Public sector unhappy with Microsoft price rises

Public sector IT group hits out at price rises and has some criticism of the role of resellers in communicating it

Microsoft's price increases have not gone down well with public sector customers and the channel has also come...

in for some criticism for failing to spell out the extent of the impact of the changes.

The software vendor revealed earlier this year that it was making changes to its pricing structure from the start of last month, with the aim of simplifying things. That meant that there would be an introduction of single prices in some areas and the removal of complicated discount structures in others.

At the time of the announcement the firm also indicated that Government pricing was going to be offered at the lowest commercial pricing and customers would be given a price sheet that guides them through breaking down the cost of a purchase.

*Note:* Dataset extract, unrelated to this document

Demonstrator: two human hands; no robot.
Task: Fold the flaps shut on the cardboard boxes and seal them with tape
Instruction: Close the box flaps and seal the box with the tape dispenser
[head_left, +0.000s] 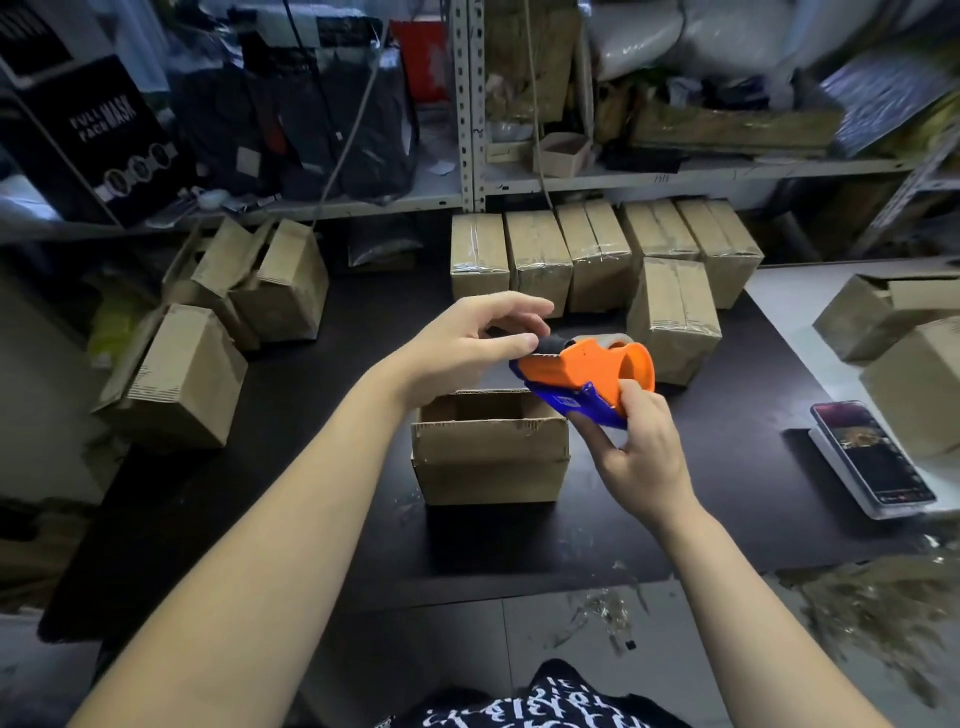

With some of the commercial prices of Office 2019 increasing by as much as 10% the prospects that public sector customers would also have to pay more were high. 

That situation appears to have left some in the public sector far from satisfied with Microsoft, with The society for IT practitioners in the public sector (Socitm), sharing its reaction to price increases and the pressure to sign up before next month, or risk further hikes.

The software vendor had wanted contracts for Office 2019 sealed before next month or those delaying would face the prospect of an additional 5% price increase. The lobby group has called for an extension to be made until March next year.

The group also hit out at the channel, complaining that resellers had not been the best at communicating what was going to happen with pricing.

"Communication (via resellers) of changes needs to be improved in the future to help customers understand change and impact, so that they could plan for it in a timely manner," Socitm stated.

The public sector has faced years of austerity and constrained budgets and Socitm is asking Microsoft if that sector can "receive the same discounted rates as education and the third sector".

Socitm and Microsoft met at the end of last month and the vendor indicated that it was mindful of the position of the public sector and told the group that it would be looking to reduce costs and improve services for that customer base where it was possible.

For those in the channel with software asset management skills this might be the moment to target public sector clients.

Speaking back in September, Matt Fisher, SVP product strategy at Snow Software, said that those customers that did not keep a grip on their software spending could end up paying more.

“With Microsoft running in nearly all enterprises, many customers in both the private and public sector will feel the pain of the price adjustments...Microsoft Office 2019 price hikes will result in increased spend for organisations, especially those who are not measuring their software usage and reconciling it against what they are paying for," he said.